As a disclaimer, I am not an expert at performance Haskell. If you see any inaccuracies or ways to achieve even more speed, please let me know. Note that speed concerns you spot early on might already be addressed later in the post series. We will start out with slow code after all, or else we would not have anything to optimize!

The rest of this post creates a project, fleshes out the initial version of the API, adds tests, and adds benchmarks. Haskellers only interested in the optimization approaches may wish to skip ahead to subsequent posts.

Initializing Hexy

In this post series, we will build a package to pretty-print numbers in hexadecimal.

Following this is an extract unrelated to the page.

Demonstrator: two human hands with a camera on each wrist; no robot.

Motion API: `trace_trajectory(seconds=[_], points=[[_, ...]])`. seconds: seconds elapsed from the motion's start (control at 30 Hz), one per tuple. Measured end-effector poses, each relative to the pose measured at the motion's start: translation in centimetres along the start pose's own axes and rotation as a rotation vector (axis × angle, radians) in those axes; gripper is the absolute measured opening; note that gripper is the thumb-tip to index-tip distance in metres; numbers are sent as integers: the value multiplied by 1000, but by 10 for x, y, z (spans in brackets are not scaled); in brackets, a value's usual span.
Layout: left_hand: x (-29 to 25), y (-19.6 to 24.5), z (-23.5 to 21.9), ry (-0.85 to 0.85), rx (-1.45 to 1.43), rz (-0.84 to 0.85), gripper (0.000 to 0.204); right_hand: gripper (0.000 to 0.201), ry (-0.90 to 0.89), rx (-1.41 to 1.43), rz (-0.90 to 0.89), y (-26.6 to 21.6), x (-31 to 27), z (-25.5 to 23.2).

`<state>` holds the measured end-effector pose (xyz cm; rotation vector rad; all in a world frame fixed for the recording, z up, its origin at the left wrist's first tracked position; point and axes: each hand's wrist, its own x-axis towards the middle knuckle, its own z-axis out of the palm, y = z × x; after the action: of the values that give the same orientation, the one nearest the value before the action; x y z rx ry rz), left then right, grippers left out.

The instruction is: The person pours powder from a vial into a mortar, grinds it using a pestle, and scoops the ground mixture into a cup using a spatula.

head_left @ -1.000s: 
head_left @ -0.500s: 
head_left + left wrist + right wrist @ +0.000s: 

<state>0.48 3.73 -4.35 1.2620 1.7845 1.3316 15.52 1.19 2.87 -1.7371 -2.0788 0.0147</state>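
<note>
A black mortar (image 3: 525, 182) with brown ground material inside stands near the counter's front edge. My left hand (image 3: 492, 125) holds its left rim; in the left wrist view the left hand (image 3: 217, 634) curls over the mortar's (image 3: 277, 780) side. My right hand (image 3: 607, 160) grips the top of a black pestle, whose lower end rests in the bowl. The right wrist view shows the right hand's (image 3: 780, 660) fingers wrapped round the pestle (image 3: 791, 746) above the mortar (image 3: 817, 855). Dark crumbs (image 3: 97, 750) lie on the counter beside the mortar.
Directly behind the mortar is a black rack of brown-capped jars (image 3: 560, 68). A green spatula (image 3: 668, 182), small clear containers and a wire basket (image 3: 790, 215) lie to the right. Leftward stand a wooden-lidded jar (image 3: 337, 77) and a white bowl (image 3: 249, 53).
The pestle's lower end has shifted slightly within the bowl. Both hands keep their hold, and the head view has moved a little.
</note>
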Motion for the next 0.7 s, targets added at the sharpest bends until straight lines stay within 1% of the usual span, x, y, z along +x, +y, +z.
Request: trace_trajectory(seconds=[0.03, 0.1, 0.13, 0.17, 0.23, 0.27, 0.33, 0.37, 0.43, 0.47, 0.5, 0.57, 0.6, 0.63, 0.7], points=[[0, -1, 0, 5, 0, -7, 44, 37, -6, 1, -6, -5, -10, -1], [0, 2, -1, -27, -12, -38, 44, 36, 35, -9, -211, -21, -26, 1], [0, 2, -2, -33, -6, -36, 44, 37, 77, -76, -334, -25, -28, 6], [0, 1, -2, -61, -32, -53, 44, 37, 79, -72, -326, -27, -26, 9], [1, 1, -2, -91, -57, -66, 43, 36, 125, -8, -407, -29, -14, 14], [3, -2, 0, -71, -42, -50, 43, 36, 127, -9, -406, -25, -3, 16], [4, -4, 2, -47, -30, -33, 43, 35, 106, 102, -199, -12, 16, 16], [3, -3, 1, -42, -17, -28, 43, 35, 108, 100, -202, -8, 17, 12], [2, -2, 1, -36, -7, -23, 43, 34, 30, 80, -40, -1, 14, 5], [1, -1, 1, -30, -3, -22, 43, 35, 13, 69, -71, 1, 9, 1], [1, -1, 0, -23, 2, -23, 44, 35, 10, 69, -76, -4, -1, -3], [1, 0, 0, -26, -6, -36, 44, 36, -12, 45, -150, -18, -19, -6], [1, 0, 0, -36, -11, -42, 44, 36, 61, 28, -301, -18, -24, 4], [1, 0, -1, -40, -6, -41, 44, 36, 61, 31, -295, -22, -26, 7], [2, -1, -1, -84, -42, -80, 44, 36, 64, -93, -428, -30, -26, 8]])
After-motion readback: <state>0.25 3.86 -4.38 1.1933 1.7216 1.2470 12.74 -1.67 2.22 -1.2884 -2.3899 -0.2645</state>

Let’s initialize our project via stack, using the haskeleton template:

$ stack new hexy haskeleton && cd hexy

If stack informs you that it is missing pieces of metadata - items like author name, email, and so on, visit this link to setup a config.yaml for stack and avoid manually filling in the fields after initializing every project.

The haskeleton template gives us a nice starting point to build our package:

$ ls -1
benchmark/
CHANGELOG.md
executable/
hexy.cabal
library/
LICENSE.md
package.yaml
README.md
Setup.hs
stack.yaml
test-suite/

We have separate directories for our library, test suite, and benchmarking code, as well as a handful of top-level files. Among these files is a package.yaml. Our package uses hpack to generate the project’s hexy.cabal file. stack has seamless support for hpack, so we never have to call the hpack binary ourselves. Building via stack is sufficient:

$ stack build

hpack’s package.yaml file format is pure YAML. It is inclusive by default, meaning for example, we tell it our library’s source directory and it treats all Haskell modules in that directory as part of our public API. This is in contrast to the <project_name>.cabal file where we must explicitly specify each Haskell module. I encourage you to form your own opinion of Cabal’s <project_name>.cabal file versus hpack’s package.yaml file. For new Haskellers, please do not feel like you must use hpack. Use whichever you prefer!

Hexy’s API

Let’s get rid of haskeleton’s default library file Example.hs and make our own:

$ rm library/Example.hs
$ rm -r executable/
$ echo "module Hexy () where" > library/Hexy.hs
$ mkdir library/Hexy
$ echo "module Hexy.Internal () where" > library/Hexy/Internal.hs

Be sure to remove the whole executables section from the package.yaml file too or else you will get a build error.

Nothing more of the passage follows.